Some people make you forget why living matters. Sometimes there’s nothing left to do but abort the mission. So after seven years in that apartment, the exterior painted the cheerful shade of Pepto Bismol, we finally spent thousands of dollars we did not have to remove ourselves.
We’re moving, I told the Trader Joe’s guy to explain my basket of solely prepared foods. Oh, did you buy a house? He asked. No, I replied, with the hint of a laugh. Just moving apartments.
Oh, he said.
But it’d be better if more people accepted that progressing laterally is still progressing. Life isn’t always steady wins until you’re able to max out your IRA and own a dishwasher. It’s occasional hills, but mostly plains and divots.
Deciding to move was momentous, then everything else was heaped on top like a pile of unfolded laundry: my dog defecating bright red blood — spending all day at the animal hospital, my dad’s emotional provocation that arrives without fail each holiday season, asking the clerk at Caliber to split up my $1,000 deductible (to repair the vandalism) on multiple credit cards, not to mention the atrocities overseas condoned by our own government. It all made sense. The world was fucking silly.
Shedding
Maybe that sad, pathetic neighbor was simply an accessory of the inevitable apocalypse, an emblem of passivity, a reminder of how I want to be: at least semi emotionally regulated. Compassionate. Not the reason someone questions their sanity. The same person outside as I am within.
Taking down the pictures on the walls, the mirrors, the decor. Selling my belongings on facebook. Taking down the curtains had meaning. I was shedding that place.
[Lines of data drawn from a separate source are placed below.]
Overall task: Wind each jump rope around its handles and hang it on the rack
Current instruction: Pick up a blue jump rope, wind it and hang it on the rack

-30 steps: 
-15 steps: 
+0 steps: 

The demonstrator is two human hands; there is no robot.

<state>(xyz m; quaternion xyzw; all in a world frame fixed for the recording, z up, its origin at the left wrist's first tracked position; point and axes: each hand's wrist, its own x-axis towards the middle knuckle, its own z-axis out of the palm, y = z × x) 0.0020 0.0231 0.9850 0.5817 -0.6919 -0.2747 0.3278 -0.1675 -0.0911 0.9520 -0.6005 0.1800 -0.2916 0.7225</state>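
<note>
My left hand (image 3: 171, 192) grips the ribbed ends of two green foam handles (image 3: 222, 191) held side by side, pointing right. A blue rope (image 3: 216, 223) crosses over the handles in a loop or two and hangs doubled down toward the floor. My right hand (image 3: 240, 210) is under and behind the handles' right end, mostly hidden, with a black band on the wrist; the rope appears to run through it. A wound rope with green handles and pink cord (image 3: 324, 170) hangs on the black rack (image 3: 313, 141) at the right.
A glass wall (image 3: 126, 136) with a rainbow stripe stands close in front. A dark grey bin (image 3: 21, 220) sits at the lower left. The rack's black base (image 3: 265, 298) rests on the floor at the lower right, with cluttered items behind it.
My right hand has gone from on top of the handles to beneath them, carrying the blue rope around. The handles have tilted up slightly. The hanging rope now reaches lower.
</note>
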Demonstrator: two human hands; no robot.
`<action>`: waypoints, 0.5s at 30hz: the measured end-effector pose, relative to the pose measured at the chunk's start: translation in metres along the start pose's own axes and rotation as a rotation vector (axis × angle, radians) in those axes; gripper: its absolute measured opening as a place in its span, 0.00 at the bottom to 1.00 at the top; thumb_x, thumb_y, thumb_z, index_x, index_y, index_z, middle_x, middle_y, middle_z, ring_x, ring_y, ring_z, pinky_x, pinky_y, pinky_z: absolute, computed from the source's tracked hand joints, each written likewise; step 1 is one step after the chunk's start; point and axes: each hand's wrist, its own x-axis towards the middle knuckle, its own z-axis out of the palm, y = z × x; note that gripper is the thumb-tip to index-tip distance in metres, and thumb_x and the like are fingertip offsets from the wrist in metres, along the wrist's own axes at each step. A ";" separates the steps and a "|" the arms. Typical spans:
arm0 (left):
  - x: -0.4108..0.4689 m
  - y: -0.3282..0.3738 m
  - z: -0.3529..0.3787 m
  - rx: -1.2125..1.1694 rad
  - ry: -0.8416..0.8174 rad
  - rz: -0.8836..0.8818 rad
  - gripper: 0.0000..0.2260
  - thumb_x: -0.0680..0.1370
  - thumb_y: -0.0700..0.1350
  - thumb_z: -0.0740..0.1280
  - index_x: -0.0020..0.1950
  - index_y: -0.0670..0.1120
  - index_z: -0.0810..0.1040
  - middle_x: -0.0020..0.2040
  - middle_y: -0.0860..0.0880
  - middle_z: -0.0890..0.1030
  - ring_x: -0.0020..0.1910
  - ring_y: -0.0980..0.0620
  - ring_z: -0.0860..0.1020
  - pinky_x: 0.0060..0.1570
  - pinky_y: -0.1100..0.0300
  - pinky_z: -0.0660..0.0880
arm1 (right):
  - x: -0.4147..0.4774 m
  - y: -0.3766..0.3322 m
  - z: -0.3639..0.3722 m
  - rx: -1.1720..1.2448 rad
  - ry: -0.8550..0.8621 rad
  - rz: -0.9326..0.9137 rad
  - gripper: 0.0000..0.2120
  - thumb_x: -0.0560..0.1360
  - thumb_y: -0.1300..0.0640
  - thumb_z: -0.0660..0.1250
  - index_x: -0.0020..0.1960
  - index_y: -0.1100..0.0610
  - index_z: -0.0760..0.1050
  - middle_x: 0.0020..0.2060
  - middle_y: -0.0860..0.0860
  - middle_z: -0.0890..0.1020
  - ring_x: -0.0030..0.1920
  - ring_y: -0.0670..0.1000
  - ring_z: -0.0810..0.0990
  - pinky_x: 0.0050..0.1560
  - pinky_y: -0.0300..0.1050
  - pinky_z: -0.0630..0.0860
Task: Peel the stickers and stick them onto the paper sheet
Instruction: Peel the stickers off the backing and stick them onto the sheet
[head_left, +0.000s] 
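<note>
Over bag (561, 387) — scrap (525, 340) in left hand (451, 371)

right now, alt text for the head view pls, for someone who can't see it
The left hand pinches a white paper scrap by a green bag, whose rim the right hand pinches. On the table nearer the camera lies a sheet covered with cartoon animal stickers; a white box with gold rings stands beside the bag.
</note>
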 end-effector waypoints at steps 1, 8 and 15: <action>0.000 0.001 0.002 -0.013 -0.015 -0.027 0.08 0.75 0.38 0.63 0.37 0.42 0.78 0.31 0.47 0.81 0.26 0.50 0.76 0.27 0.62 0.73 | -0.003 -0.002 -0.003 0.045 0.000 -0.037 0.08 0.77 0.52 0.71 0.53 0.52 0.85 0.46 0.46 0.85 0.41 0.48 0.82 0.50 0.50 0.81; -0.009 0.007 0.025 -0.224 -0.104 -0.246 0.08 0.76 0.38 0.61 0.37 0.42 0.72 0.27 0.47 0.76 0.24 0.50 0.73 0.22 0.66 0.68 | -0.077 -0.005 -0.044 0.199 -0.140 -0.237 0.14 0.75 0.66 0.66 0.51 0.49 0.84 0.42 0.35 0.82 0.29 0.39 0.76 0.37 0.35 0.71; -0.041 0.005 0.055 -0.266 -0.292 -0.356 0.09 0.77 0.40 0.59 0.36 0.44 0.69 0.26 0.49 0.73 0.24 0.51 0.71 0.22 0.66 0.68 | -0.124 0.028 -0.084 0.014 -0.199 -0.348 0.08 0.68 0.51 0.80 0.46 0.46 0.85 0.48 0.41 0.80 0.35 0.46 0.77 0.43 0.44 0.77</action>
The old version of me who was trapped there was now coming away like old tree bark, scarcity winning me, the me that obsessed over the concept of home, seven-years-ago-me materializing everywhere, underneath every object. Hiii, they were saying, remember this? Remember who I was? Remember how we coped back then?
That apartment became stifling. Going back and forth, cleaning up, dealing with the dregs, so redundant.
Where did all that stuff come from? The segregated floor plan, the lurking smell, the walls that could not even keep rain out — it was all more obvious than ever.
Is it only at your lowest that the universe starts sending you signals of microscopic hope, teensy triumphs? Or is it that you’re raw, a cracked open coconut, no longer caring whether you’re scooped out, a vacant surface on which most anything can land?
We ran a 5k at South Pasadena high school. A teen boy sang the anthem a cappella. In high notes he reached his hand in a gesture toward the sky, then brought it quivering to his heart. It made me want to cry. Just seeing him up there singing in front of 800 people. A man beside me said to his kid, that boy is brave!
The race began. Across the plastic platforms we flew. Little kids ran past, strong, hands flopping. Thank you, I said to no one in particular.
My stomach threatened to let go. My legs screamed to stop. Not yet, I thought. Let’s get through this 5k even if it’s not our best.
While moving I found my old tap shoes. So I danced in that stupid pink apartment, the sounds echoing off the empty walls, zero insulation to muffle their cries. We’re free, my tapping feet seemed to say. Try and stop us.